▸ **Exercise objective**
If a line in the entries below holds the string "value", copy it.

[Start of Attachment]

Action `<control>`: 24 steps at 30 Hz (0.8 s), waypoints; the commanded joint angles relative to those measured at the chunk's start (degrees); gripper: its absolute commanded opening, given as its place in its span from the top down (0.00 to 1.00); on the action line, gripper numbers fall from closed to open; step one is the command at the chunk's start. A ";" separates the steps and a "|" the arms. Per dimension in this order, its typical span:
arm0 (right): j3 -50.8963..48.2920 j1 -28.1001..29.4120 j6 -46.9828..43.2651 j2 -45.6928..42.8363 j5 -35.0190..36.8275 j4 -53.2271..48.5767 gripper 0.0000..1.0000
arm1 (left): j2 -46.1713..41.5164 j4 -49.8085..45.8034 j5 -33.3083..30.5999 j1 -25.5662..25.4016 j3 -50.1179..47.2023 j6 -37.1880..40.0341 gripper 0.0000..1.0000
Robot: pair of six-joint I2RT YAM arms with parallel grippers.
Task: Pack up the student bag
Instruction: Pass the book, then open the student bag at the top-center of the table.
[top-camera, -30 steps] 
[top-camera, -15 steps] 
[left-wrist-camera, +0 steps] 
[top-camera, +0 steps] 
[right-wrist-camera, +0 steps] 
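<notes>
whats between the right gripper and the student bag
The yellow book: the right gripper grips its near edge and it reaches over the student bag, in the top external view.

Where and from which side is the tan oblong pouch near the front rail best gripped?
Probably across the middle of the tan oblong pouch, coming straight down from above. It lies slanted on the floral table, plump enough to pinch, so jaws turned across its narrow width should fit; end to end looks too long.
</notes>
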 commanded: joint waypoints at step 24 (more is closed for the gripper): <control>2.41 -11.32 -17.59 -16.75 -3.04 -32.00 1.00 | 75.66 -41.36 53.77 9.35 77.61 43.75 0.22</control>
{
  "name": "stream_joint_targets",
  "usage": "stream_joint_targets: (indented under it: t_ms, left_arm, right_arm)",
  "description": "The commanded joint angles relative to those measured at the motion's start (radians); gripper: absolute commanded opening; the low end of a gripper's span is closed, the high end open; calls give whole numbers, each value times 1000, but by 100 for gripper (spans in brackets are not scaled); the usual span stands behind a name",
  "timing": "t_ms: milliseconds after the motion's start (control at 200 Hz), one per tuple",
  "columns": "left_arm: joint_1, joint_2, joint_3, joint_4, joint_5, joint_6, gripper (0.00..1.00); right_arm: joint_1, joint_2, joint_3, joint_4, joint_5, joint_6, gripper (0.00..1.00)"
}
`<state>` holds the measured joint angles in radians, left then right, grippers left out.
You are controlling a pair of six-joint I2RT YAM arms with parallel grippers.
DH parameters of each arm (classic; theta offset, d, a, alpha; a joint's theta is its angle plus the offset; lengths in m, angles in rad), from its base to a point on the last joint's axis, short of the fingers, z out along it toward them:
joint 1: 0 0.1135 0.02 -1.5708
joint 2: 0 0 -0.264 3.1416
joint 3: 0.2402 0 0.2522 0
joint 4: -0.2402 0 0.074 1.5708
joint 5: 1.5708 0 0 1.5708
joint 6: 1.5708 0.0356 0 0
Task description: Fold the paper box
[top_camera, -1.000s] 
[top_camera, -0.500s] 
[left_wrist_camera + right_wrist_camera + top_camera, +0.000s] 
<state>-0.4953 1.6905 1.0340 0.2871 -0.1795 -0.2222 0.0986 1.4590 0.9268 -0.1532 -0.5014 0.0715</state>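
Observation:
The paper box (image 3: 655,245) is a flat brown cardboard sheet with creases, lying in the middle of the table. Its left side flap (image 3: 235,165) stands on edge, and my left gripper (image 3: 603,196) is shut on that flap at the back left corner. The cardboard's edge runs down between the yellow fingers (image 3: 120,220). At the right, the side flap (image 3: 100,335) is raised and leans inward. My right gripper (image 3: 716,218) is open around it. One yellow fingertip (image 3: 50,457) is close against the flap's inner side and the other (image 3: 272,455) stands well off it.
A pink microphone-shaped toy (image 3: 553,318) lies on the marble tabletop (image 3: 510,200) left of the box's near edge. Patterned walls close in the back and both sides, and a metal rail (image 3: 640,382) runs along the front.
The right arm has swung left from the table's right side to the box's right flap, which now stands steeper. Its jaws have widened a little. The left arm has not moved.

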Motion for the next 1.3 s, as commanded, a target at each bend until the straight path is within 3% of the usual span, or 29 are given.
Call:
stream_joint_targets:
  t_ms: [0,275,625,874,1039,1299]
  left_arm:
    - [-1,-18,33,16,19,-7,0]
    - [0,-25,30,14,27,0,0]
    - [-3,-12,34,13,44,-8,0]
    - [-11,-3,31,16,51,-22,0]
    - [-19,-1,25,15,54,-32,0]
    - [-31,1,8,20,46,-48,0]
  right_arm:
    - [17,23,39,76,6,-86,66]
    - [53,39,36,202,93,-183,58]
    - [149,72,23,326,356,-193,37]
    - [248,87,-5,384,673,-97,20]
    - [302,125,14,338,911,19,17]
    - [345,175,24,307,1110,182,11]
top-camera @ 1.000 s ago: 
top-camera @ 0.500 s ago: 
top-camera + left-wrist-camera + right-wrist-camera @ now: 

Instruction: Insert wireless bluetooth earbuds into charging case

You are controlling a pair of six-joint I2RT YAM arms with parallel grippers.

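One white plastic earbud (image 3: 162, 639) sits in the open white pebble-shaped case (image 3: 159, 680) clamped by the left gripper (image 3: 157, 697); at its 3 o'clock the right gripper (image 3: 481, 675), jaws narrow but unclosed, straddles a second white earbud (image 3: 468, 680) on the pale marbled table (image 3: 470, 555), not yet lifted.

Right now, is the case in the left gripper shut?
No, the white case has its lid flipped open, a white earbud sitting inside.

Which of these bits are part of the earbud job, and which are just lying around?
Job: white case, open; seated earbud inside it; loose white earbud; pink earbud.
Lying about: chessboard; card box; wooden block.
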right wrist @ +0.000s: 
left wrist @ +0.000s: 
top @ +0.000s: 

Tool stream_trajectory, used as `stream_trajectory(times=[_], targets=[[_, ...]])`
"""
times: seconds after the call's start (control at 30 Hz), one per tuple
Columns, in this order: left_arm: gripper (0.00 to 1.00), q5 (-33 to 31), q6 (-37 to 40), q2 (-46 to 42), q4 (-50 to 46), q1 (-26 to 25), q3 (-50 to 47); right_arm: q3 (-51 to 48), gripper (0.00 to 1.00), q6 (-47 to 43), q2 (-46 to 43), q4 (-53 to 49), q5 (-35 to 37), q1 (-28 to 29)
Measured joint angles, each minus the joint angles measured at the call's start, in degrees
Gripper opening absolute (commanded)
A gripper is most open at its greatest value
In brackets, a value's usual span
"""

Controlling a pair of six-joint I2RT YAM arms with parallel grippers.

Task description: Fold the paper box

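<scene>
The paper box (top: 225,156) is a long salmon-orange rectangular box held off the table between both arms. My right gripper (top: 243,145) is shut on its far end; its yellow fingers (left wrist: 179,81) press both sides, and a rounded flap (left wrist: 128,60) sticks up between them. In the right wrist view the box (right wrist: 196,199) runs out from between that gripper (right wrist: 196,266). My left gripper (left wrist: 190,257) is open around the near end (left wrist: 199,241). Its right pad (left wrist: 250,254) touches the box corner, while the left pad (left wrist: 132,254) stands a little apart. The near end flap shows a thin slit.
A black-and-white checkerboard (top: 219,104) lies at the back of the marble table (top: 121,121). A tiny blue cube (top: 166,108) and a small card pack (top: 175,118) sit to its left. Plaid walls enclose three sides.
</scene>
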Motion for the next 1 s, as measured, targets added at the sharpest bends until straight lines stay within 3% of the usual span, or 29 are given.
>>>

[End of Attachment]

▸ **Reply to the task**
  "description": "The commanded joint angles relative to those measured at the motion's start (radians); gripper: absolute commanded opening; the low end of a gripper's span is closed, the high end open; calls give whole numbers, each value times 1000, but by 100 for gripper (spans in brackets are not scaled); the usual span stands behind a name",
A gripper is most open at its greatest value
In brackets, a value's usual span

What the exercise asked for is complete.